Work required: Extract word for word the lines of the listing from its start to the line holding "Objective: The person", both ends kept; pictures are not part of the copy.

Data segment:
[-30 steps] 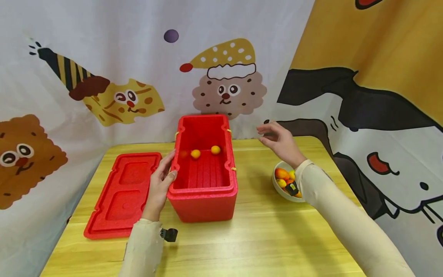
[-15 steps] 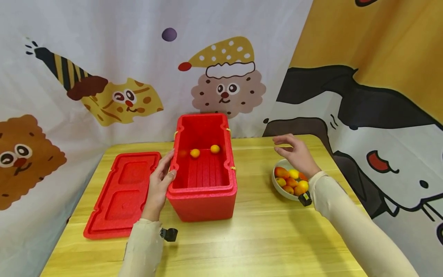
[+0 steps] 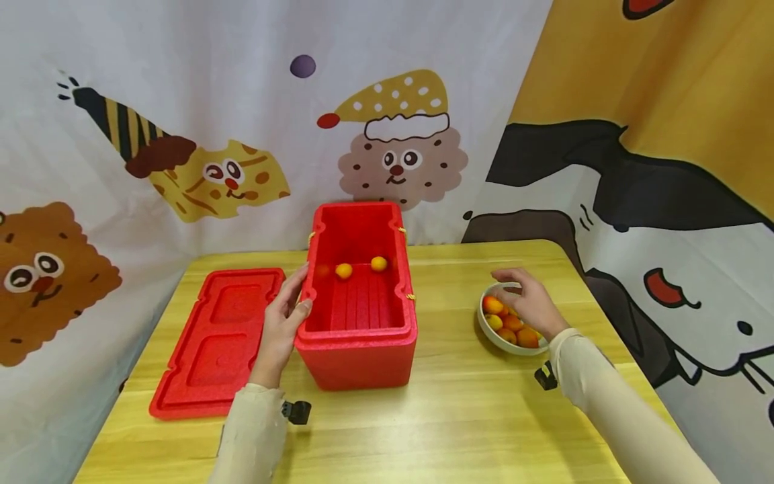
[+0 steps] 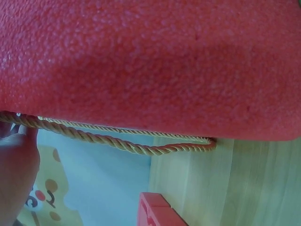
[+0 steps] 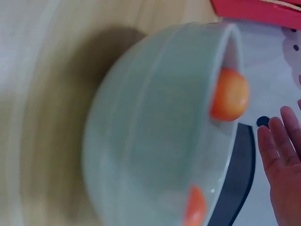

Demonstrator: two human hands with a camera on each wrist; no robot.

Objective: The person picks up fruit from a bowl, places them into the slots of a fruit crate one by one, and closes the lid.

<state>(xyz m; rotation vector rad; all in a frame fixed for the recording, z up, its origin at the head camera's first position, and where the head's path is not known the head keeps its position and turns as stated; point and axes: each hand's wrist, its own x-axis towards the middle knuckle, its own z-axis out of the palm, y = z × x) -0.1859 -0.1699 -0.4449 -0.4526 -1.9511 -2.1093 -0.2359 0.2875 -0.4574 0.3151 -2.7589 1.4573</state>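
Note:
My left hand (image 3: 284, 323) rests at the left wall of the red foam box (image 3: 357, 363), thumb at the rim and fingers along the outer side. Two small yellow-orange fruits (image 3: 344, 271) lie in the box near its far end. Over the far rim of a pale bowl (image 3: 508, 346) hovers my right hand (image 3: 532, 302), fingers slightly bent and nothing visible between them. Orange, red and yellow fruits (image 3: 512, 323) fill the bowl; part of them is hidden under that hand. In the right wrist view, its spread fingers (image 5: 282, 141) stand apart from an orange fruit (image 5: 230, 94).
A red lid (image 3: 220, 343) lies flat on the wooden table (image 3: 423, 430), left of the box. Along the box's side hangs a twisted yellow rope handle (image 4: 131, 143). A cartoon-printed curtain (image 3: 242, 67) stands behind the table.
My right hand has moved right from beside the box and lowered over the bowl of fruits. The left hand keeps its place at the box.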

Exercise output:
[-30 steps] 
[-15 steps] 
[+0 steps] 
[+0 steps] 
[+0 steps] 

Demonstrator: two human hands with a camera on each wrist; no robot.

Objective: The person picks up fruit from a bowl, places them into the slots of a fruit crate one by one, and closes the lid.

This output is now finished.